» TASK INSTRUCTIONS
The complete listing below should be transcribed precisely.

» DATA BLOCK
+---+
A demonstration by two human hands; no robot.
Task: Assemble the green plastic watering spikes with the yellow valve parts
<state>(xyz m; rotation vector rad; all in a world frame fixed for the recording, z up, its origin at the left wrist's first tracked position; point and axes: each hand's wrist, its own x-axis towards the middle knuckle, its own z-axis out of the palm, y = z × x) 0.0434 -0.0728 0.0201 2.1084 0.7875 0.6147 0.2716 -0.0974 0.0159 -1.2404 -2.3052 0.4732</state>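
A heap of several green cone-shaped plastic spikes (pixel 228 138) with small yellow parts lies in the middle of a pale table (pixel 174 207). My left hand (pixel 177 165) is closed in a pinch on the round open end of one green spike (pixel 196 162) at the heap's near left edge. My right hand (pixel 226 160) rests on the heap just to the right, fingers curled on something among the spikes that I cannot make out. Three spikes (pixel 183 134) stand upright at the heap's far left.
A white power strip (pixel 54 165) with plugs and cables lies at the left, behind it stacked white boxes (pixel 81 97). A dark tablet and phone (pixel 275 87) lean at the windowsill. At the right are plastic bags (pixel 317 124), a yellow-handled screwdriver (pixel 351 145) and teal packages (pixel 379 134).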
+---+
» RESPONSE
A demonstration by two human hands; no robot.
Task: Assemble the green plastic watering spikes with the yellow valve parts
<state>(xyz m; rotation vector rad; all in a world frame fixed for the recording, z up, its origin at the left wrist's first tracked position; point and axes: each hand's wrist, its own x-axis towards the middle knuckle, its own z-axis out of the palm, y = z × x) 0.0434 -0.0728 0.0201 2.1084 0.7875 0.6147 0.2716 -0.0974 0.0159 -1.2404 -2.3052 0.4732</state>
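A heap of several green cone-shaped plastic spikes (pixel 228 138) with small yellow parts lies in the middle of a pale table (pixel 174 207). My left hand (pixel 177 165) is closed in a pinch on the round open end of one green spike (pixel 196 162) at the heap's near left edge. My right hand (pixel 226 160) rests on the heap just to the right, fingers curled on something among the spikes that I cannot make out. Three spikes (pixel 183 134) stand upright at the heap's far left.
A white power strip (pixel 54 165) with plugs and cables lies at the left, behind it stacked white boxes (pixel 81 97). A dark tablet and phone (pixel 275 87) lean at the windowsill. At the right are plastic bags (pixel 317 124), a yellow-handled screwdriver (pixel 351 145) and teal packages (pixel 379 134).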

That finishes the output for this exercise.